The topic of discussion for today's post is post exercise nutrition/fuel. I have also written a post all on pre-exercise nutrition if you are concerned about what you should be consuming pre-workout.
Are you new to exercising and not quite certain what you should be eating after a workout? Or maybe you are an avid exerciser looking to improve your performance. Today’s post is for both of you!
People talk about the importance of pre-exercise food and nutrient timing post exercise like it is a life or death situation. Does it leave you dazed and confused? Maybe even feeling like you shouldn’t exercise because you don’t know how to maximize your efforts? Do Not Worry! This is simply not the case.
After a workout, your top dietary priority should be to replace fluids lost from sweating so that your body can get back to water balance. You can calculate your sweat rate if you need to but the goal is to drink throughout the activity so you do not lose more then 2% of your body weight.
Once you have lost more then 2% of your body weight, you are dehydrated.

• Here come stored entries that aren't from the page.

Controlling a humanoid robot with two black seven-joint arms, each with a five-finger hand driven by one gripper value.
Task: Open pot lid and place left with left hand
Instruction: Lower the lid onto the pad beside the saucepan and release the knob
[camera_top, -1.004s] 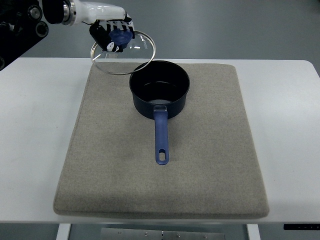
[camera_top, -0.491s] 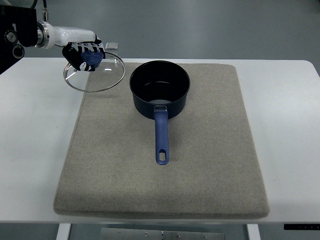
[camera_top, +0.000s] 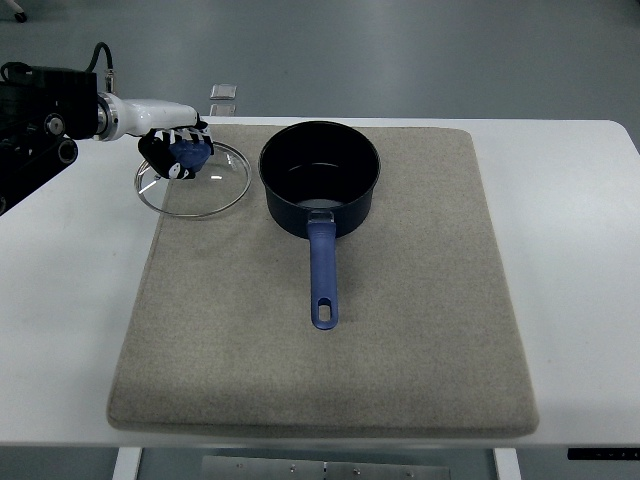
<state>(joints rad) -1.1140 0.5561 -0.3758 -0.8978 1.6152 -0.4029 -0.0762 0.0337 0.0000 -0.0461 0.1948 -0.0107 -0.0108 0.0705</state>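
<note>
Left hand (camera_top: 178, 152) wrapped around the blue knob (camera_top: 190, 155) of the glass lid (camera_top: 193, 179), fingers curled tight on it, forearm entering from the far left edge. Lid sitting to the left of the pot (camera_top: 320, 178), clear of its rim with a narrow gap between, roughly level and low over the far-left corner of the grey mat (camera_top: 320, 350), its left arc overhanging onto the white table (camera_top: 70, 300). Impossible to tell whether the rim already touches the mat or hovers just above it (glass too transparent to judge by shadow).

Key relation for the coming move: lid directly beneath the fingers, knob on top, so release looks to be a straight-down matter with no sideways travel needed. Pot open, dark interior showing, blue handle (camera_top: 322, 275) pointing toward the near edge, well away from the lid. No long axis to a round lid, so no orientation to worry over. Right hand absent from view; left the only one near.

Likely remaining: settle flat, then open the fingers.
</note>
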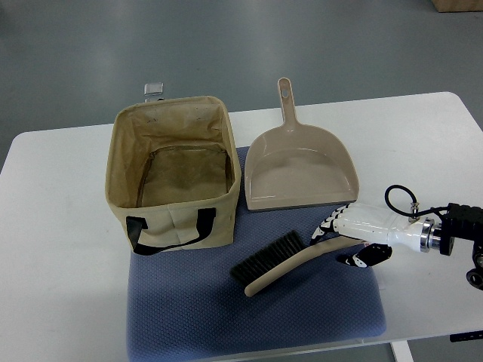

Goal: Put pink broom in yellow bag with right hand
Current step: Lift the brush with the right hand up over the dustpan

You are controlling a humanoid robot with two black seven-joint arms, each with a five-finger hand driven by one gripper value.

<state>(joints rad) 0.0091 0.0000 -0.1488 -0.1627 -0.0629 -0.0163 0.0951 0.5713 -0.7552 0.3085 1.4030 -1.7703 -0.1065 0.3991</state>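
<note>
The pink broom [290,265], a hand brush with a beige-pink handle and dark bristles, lies slanted on the blue mat [302,317] in front of the bag. My right hand [349,243] comes in from the right edge. Its fingers [326,226] lie over the far side of the handle's end and its thumb on the near side, closed around the handle. The broom still rests on the mat. The yellow bag [172,222], an open fabric box with black handles, stands upright to the left with nothing inside. The left arm is out of view.
A pink dustpan [300,172] lies just behind the hand and to the right of the bag, handle pointing away. The white table [53,249] carries the mat. A metal clip [155,90] sits at the table's far edge behind the bag.
</note>
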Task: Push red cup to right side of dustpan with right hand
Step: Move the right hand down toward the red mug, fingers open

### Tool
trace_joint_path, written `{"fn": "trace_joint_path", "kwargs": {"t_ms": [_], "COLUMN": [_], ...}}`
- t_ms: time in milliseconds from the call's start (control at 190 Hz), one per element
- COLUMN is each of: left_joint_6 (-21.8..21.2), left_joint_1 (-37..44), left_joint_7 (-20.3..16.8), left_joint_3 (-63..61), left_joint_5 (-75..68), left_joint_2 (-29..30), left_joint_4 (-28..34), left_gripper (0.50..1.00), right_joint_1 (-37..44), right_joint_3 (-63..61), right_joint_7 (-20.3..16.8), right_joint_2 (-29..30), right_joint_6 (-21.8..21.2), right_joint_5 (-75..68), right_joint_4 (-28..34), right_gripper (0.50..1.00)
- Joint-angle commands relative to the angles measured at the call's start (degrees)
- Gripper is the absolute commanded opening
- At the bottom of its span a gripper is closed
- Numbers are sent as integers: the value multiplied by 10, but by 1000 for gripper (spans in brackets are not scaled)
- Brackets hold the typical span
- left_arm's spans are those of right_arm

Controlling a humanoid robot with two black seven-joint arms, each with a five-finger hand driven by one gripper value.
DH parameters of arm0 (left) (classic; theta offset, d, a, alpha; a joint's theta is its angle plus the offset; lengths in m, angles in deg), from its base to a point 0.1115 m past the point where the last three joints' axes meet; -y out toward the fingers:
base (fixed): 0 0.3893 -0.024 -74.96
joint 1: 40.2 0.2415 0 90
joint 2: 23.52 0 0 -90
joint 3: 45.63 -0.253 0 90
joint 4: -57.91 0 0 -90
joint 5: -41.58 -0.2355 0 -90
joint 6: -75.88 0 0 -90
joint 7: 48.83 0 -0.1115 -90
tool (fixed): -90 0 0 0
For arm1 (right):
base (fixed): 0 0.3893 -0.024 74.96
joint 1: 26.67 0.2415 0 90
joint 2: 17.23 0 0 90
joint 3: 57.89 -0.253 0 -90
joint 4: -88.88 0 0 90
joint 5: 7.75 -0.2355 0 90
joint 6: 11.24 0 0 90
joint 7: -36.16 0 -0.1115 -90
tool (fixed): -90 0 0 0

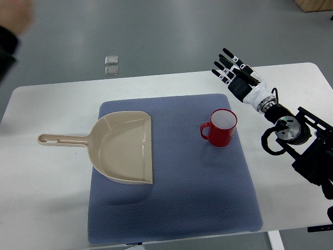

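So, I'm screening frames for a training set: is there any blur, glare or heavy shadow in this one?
Top view: the red cup, dustpan and right hand are sharp, under soft even light. Only faint shadows fall on the blue mat. A person's hand at the top-left corner is motion-blurred. No strong glare on the white table.

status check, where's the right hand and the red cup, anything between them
Right hand open, fingers extended, above the mat's far right corner, clear of cup. Red cup upright on blue mat, right of dustpan, handle facing it. Nothing between hand and cup. Left hand out of view.
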Motion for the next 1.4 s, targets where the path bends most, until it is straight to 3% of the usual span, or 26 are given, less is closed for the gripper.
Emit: {"fn": "trace_joint_path", "kwargs": {"t_ms": [0,284,537,679,847,1011,1074,1295,1395], "left_joint_6": [0,0,0,0,1,0,0,0,0], "left_joint_1": [0,1,1,1,0,0,0,1,2], "left_joint_7": [0,0,0,0,0,0,0,0,0], "left_joint_3": [0,2,2,1,-1,0,0,0,1], "left_joint_5": [0,0,0,0,-1,0,0,0,0], "left_joint_2": [0,0,0,0,0,0,0,0,0], "left_joint_4": [0,0,0,1,-1,-1,0,-1,-1], "left_gripper": [1000,1000,1000,1000,1000,1000,1000,1000,1000], "right_joint_1": [1,6,-7,-20,-29,-55,-72,-100,-101], "right_joint_3": [0,3,3,0,0,8,8,10,10], "right_joint_7": [0,-4,0,18,151,243,245,245,245], "right_joint_2": [0,-16,-96,-146,-173,-161,-153,-131,-120], "right_joint_6": [0,-32,-200,-200,-200,-200,-200,-128,-119], "right_joint_5": [0,-1,114,201,348,457,468,475,475], "right_joint_4": [0,6,6,4,5,5,7,0,-11], "right_gripper": [936,936,936,936,936,936,936,936,936]}}
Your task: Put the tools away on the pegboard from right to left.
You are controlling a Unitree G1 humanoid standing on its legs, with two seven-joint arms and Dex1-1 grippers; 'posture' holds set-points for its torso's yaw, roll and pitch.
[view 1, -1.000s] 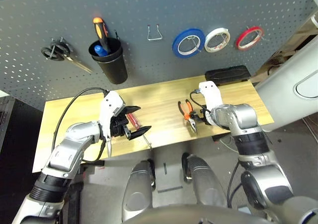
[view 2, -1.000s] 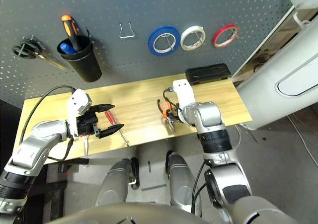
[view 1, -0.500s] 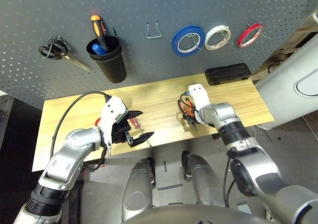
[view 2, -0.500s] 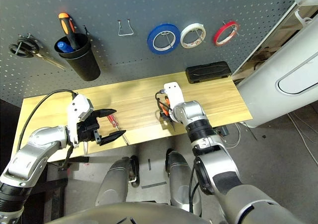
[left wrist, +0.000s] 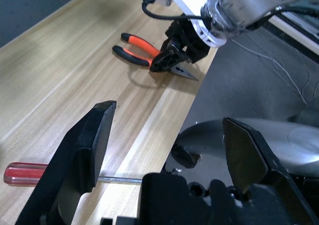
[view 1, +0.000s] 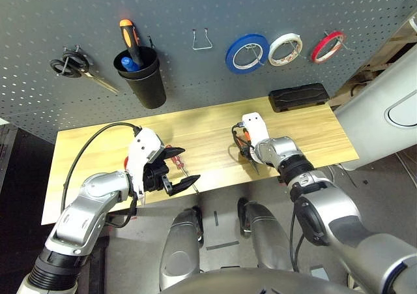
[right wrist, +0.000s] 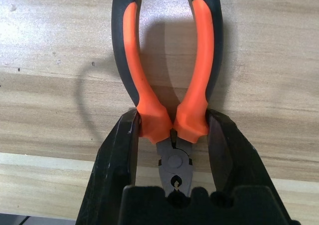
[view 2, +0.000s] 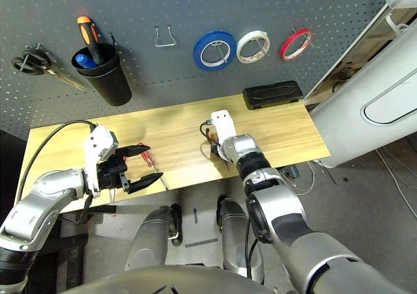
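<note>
At the table's near edge, right gripper (right wrist: 172, 135) fingers clamped on the pliers (right wrist: 169, 80), left gripper (left wrist: 167, 145) spread wide above the screwdriver (left wrist: 30, 174).

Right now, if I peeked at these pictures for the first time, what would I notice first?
Probably the right tool clamped around the orange-and-black pliers, which lie on the wooden table near its front edge. Next, the blue, white and red tape rings hanging in a row on the dark pegboard. The left tool hangs open above a red-handled screwdriver.
</note>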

2lbs of sweat loss is equivalent to 32oz of fluid. Included in this is about 200mg of potassium, about 800mg of sodium, 20mg calcium, and 10mg of magnesium (Clark, 2014). If you would like more information on the dangers of dehydration, how to know if you are drinking enough water, and how to replace electrolytes, I would recommend reading "3 Things You Need to Know About Drinking Water".
Post exercise fuel is used to refuel depleted muscle glycogen stores and protein to repair and build muscles.
Here comes the burning question: Is there a window of time you need to consume post workout fuel in?
According to Clark (2014) post exercise, your body is in a state where it is primed and ready to be refueled and can do so rapidly during the hour after a hard workout. BUT your muscles continue to take up carbs over the next 24 hours, just at a slower rate. For the average exerciser, there is time to refuel your muscle glycogen stores between workouts without immediately fueling.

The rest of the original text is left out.